Он был хорошим лекарем. Он это знал. И стал бы еще лучшим. В этом он тоже был уверен.

Она уже была у поручней, и теперь он видел (с большой высоты), как мужчины поворачиваются и смотрят на нее, с опозданием начиная понимать, что происходит.

– Сделай что-нибудь! – прозвучал резкий голос в его мыслях.

Мьюччи еще раз попытался. Он заставлял себя спуститься вниз с той высоты, где он парил. Он старался переместить то, что от него осталось здесь, в утреннем воздухе над «Благословенной Игнацией». И по милости, которую Джад дарит своим детям (можно ли говорить об этом, когда ты уже мертв?), он увидел поручни уже ближе, увидел стоящую возле них Леонору.

– Нет, моя дорогая! – произнес он мысленно.

Теперь он находился прямо рядом с ней, над морем, у борта корабля, и он заставил то, что осталось от него, чем бы он теперь ни был, парящий здесь и лежащий мертвым на палубе, толкнуть ее, когда она поставила одну ногу на поручень. Он чувствовал присутствие еще чего-то, у чего был резкий голос, и оно тоже толкало ее, находясь рядом с ним.

Море было внизу. У него промелькнула мысль, что если бы она прыгнула, они сегодня соединились бы в смерти, но он тут же прогнал ее от себя и еще раз произнес, внушая ей эту мысль:

– Нет, моя дорогая! Еще не время, не так.

И он понял, что она чувствует его, или чувствует нечто, потому что она остановилась. Она все-таки остановилась.

Он увидел – парящий, летящий, мертвый – тот момент, когда ее босая нога вернулась на палубу. Она стояла, как корабль в полный штиль, лежащий в дрейфе, растерянная, сбитая с толку.

– Моя дорогая, – снова произнес Мьюччи, на этот раз мягко.

Он не знал, слышит ли она его. Видел слезы в ее глазах, на ее щеках. Из-за него? Из-за своего собственного погубленного будущего?

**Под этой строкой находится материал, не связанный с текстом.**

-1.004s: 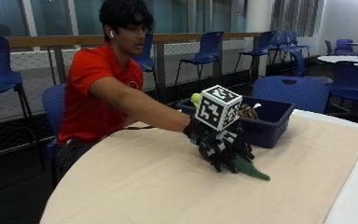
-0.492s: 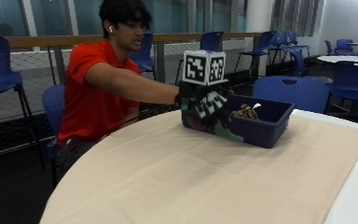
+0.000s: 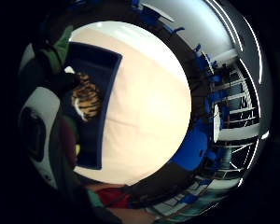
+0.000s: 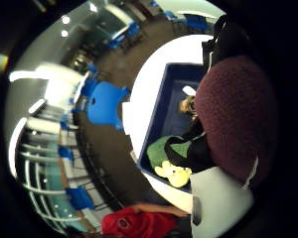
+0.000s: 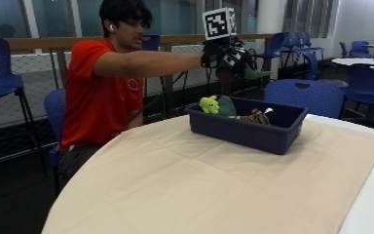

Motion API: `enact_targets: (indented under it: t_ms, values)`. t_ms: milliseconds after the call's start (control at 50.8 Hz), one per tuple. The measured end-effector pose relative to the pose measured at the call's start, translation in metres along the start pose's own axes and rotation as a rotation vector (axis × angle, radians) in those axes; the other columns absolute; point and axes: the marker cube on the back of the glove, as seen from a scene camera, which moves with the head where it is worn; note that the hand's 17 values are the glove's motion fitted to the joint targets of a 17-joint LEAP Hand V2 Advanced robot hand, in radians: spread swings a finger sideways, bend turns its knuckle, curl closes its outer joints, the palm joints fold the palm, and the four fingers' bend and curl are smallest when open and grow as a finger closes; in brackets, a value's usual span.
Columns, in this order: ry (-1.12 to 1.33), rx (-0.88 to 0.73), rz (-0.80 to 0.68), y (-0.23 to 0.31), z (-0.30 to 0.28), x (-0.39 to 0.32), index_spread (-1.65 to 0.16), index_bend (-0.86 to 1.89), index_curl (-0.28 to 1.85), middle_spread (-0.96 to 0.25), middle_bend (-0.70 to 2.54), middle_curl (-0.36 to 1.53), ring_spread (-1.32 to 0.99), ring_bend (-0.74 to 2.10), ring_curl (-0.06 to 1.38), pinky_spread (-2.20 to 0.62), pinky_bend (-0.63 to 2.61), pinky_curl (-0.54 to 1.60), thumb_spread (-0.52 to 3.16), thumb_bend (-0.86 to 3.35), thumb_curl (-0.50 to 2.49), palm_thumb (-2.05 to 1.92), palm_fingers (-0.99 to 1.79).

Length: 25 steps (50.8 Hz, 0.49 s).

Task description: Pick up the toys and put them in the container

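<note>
Raised above the container (image 5: 249, 127), our gloved right hand (image 5: 226, 56) gripped a green toy (image 5: 255, 74), its tail poking out past the fingers. Below the hand, the blue bin already held a yellow-headed green toy (image 5: 214, 104) and a striped tiger (image 5: 257, 117). We judged the task nearly finished, with this toy left to drop in. Under the bin lay a beige-covered tabletop (image 5: 193, 185), without loose toys showing; beyond the hand stood blue chairs (image 5: 304, 95) and windows.
</note>
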Motion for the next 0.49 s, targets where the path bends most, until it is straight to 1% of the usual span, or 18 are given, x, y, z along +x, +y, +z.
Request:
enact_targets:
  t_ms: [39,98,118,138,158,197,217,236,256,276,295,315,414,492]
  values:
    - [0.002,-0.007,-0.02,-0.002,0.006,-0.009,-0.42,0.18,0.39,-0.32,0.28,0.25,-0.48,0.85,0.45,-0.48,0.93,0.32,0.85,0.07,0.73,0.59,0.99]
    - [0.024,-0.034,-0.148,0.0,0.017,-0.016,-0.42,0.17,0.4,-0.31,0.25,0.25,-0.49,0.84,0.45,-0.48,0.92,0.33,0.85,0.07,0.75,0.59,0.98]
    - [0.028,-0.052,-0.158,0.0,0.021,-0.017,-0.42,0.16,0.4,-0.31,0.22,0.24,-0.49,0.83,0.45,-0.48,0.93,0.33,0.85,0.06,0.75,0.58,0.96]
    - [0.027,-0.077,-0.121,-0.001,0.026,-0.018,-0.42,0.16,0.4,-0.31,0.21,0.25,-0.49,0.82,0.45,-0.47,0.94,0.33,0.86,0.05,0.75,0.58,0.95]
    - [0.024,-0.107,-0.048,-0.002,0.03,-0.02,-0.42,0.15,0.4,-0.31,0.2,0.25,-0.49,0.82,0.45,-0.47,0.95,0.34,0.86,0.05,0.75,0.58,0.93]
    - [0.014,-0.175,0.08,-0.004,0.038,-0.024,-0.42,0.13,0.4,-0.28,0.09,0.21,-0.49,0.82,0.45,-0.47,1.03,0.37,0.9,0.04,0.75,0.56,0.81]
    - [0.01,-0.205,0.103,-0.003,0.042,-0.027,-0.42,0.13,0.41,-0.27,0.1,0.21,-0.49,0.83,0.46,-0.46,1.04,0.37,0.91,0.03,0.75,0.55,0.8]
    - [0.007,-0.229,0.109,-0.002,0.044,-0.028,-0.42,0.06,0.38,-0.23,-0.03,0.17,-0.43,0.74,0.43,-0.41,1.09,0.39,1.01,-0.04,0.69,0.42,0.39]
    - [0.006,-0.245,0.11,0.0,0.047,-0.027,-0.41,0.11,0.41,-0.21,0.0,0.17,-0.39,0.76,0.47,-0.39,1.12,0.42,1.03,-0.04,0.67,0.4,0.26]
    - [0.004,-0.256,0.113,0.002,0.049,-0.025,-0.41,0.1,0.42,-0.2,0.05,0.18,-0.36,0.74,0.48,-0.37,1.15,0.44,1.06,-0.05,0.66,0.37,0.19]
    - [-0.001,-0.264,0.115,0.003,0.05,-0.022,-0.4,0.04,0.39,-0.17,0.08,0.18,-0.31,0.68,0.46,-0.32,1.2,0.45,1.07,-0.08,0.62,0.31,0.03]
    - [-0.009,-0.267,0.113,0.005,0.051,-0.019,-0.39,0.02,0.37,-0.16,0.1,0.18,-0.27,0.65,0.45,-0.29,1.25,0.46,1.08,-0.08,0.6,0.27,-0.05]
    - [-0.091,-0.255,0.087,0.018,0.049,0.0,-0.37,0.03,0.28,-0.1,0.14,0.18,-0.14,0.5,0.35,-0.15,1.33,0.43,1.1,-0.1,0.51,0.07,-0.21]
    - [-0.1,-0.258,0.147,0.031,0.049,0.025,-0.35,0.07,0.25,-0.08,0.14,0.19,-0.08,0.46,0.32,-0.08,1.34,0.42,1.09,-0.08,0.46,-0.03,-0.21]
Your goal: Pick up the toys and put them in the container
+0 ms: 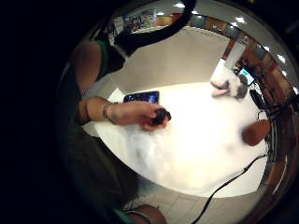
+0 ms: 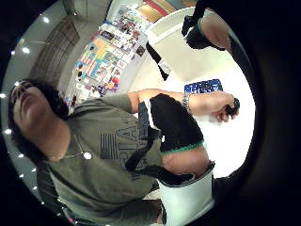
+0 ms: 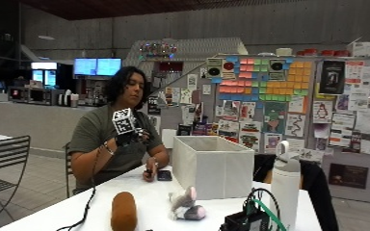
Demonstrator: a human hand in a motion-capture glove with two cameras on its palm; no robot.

Он не знал. Не мог знать. Он почувствовал, что опять поднимается, теперь он уже не мог сопротивляться, он плыл в воздухе (семечко одуванчика из далекого весеннего дня). Он услышал, уже более слабый голос:

– Ты был молодцом.

А потом, другим тоном:

– Мне жаль.

А затем он уже поднялся высоко, очень высоко, и продолжал подниматься, утреннее солнце оказалось уже под ним, а море и корабли так далеко внизу, а потом они исчезли, потому что он исчез.